バリバリと裏のトタン屋根を踏む音がして、直ぐ窓の外に来ているので、
兎に角正体を突き止めようと急いで跳ね起きて、窓の雨戸を開けてみると、
つい鼻の先の屋根の上を往ったり来たりしているのが、
たいそうやつれてはいるけれどもリリーに違いないのであった。庄造はわが眼を疑う如く、
「リリー」
と呼んだ。するとリリーは
「ニャア」
と答えて、あの大きな眼を、さも嬉しげに一杯に開いて見上げながら、彼が立っている肘掛窓の真下まで寄って来たが、
手を伸ばして抱き上げようとすると、体をかわしてすうッと二三尺向うへ逃げた。しかし決して遠くへは行かないで、
「リリー」
と呼ばれると、
「ニャア」
と云いながら寄ってくる。そこを掴まえようとすると、又するすると手の中を脱けて行ってしまう。

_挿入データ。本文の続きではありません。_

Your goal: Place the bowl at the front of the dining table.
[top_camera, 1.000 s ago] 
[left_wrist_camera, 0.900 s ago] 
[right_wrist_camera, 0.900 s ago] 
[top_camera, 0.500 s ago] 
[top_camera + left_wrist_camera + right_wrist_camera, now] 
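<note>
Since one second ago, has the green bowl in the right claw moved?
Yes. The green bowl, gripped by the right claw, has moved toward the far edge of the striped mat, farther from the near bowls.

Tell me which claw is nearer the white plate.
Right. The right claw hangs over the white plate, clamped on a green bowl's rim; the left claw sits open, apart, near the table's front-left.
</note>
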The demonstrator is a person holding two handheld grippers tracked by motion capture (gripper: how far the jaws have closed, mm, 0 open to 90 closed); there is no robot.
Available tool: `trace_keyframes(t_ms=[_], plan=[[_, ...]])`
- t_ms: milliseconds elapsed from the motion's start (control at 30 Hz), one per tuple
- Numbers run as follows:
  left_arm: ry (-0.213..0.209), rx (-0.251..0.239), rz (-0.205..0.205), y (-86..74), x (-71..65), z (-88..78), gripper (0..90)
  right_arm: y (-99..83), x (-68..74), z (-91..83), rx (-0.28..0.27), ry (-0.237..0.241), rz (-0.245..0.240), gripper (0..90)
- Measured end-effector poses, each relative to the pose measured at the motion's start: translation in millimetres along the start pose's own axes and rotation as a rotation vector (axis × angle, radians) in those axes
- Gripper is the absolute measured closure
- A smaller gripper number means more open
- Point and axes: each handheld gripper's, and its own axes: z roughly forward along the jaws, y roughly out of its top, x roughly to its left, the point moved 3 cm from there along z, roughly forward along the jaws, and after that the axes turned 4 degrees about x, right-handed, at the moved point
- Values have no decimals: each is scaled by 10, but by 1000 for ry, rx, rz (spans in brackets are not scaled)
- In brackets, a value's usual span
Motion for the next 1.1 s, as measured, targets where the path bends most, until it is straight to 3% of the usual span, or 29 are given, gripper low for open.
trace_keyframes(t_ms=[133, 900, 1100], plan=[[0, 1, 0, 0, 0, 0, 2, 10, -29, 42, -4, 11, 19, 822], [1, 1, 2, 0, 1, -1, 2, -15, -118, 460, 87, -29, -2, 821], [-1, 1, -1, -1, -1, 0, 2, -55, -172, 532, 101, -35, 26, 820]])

庄造は猫のこう云う性質がたまらなく好きなのであった。
わざわざ戻って来るくらいだから、余程恋しかったのであろうに、
そのなつかしい家に着いて、久しぶりで主人の顔を見たのでありながら、抱こうとすれば逃げてしまう。
それは愛情に甘えるしぐさのようでもあるし、暫く会わなかったのがキマリが悪くて、はにかんでいるようでもある。
リリーはそう云う風にして、呼ばれる度に「ニャア」と答えつつ屋根の上をうろうろした。